Dès qu’elle entonne les premières notes de «Anything Goes», Lady Gaga se métamorphose. On en oublierait presque ses robes à paillettes et crop top, ses mailles en résille «poitrine apparente», ses escarpins de 15 centimètres. Ne reste que sa voix, une voix incroyable qui nous emmène dans un autre temps, une autre époque. Elle part dans les aigus, rejoint Bennett dans les graves. Le jazz au corps, elle danse et fait le show face à un Tony quelque peu statique (en même temps, à 88 ans, il a bien le droit). Construit autour des succès de Bennett, le spectacle est bien rodé: les deux stars jouent le jeu, échangent des regards complices, esquissent quelques pas «Cheek to Cheek».

Une photo publiée par @ladygaga le

Néo Little Monster

Durant tout le concert, la star communique avec ses admirateurs affectueusement surnommés «Little Monsters». Elle sourit, s’amuse à changer de coiffures et de maquillage entre chaque sortie de scène. «Mon français est merdique», s’excuse-t-elle en rigolant juste avant d’entonner une merveilleuse reprise de «La vie en rose» d’Edith Piaf. Baroque et poignant.
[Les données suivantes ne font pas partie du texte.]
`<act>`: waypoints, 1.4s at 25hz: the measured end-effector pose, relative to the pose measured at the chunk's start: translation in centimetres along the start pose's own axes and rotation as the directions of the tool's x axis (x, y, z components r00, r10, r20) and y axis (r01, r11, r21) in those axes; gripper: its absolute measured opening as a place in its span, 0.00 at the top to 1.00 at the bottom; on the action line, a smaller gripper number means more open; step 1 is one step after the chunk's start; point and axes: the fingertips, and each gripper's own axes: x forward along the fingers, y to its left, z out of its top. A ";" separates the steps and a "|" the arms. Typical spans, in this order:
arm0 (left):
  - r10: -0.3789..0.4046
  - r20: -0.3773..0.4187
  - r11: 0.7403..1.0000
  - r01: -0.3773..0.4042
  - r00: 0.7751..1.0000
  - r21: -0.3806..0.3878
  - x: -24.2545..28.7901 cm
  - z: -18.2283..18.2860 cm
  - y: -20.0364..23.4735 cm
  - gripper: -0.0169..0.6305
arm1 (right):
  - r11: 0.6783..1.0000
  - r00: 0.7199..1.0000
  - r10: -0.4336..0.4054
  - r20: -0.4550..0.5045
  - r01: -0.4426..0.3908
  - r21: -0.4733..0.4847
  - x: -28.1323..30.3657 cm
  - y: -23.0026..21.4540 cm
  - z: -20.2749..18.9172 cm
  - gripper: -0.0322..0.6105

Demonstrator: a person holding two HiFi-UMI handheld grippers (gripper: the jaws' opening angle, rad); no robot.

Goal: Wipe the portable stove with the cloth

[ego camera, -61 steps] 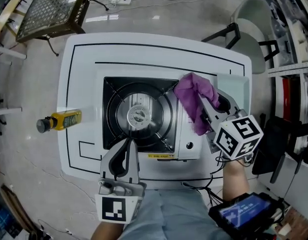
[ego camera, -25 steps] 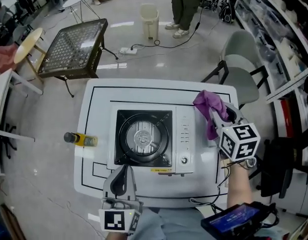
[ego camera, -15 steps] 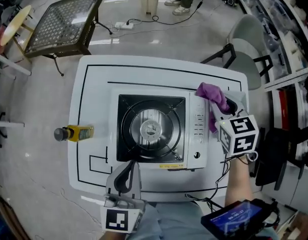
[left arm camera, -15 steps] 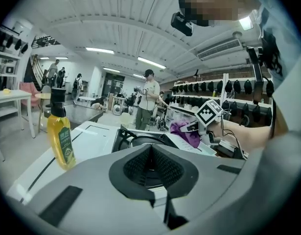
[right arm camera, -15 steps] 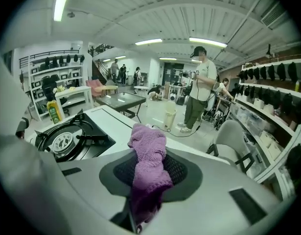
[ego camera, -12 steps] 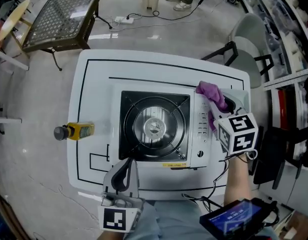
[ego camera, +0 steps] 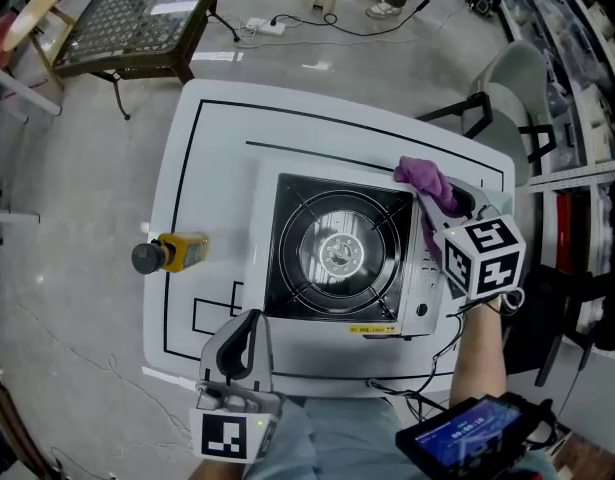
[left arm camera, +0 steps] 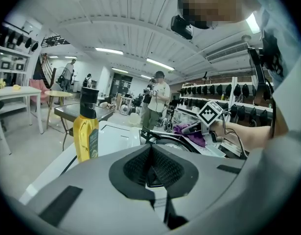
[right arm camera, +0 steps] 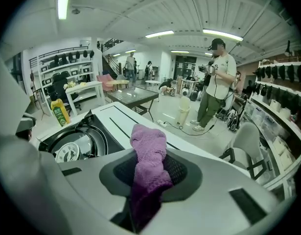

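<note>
One portable stove (ego camera: 337, 253) sits mid-frame in the head view on the white table (ego camera: 217, 158), its single round burner facing up. One purple cloth (ego camera: 425, 180) is at the stove's upper right corner, pinched between the jaws of the right gripper (ego camera: 434, 203). The left gripper (ego camera: 247, 320), lower left of centre, has its jaws together on nothing. One yellow bottle (ego camera: 172, 253) stands near the table's left edge. One chair (ego camera: 522, 83) is upper right, and one mesh-topped table (ego camera: 137, 13) is upper left.
</note>
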 end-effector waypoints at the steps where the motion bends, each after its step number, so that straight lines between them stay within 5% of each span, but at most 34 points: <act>1: 0.004 0.002 1.000 -0.004 1.000 -0.003 -0.1 0.0 0.4 0.95 | 1.000 1.000 0.000 -0.004 0.000 -0.007 0.3 0.3 0.2 0.77; 18: 0.069 -0.012 0.996 -0.069 0.998 -0.057 -0.9 -0.3 5.0 0.95 | 0.971 0.971 0.180 -0.155 -0.200 -0.131 3.0 4.5 2.6 0.77; 35: 0.125 0.009 0.989 -0.124 0.992 -0.078 -2.6 -0.3 9.7 0.95 | 0.946 0.956 0.262 -0.132 -0.281 -0.159 5.7 11.1 5.9 0.77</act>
Presque autant que sa version personnelle de «Bang Bang (My baby shot me down)», alors vêtue d’un costard bleu métallique et de stilettos rouges.

Grâce à cette tournée réunissant deux légendes américaines, grâce au Montreux Jazz et à cette unique date en Suisse, les spectateurs d’un soir et moi avons découvert la Stefani qui se cache derrière Lady. Cette femme de 29 ans qui reprend les plus grands classiques de Sinatra sans rougir, qui fait frissonner l’assistance tant sa voix cristalline touche, qui bouleverse ceux qui ont eu le malheur de l’avoir jugé bien trop vite. Honte à moi: plus jamais je n’associerai Gaga qu’à «Poker Face». Quelqu’un sait s’il y a un formulaire à remplir pour obtenir son badge Little Monster?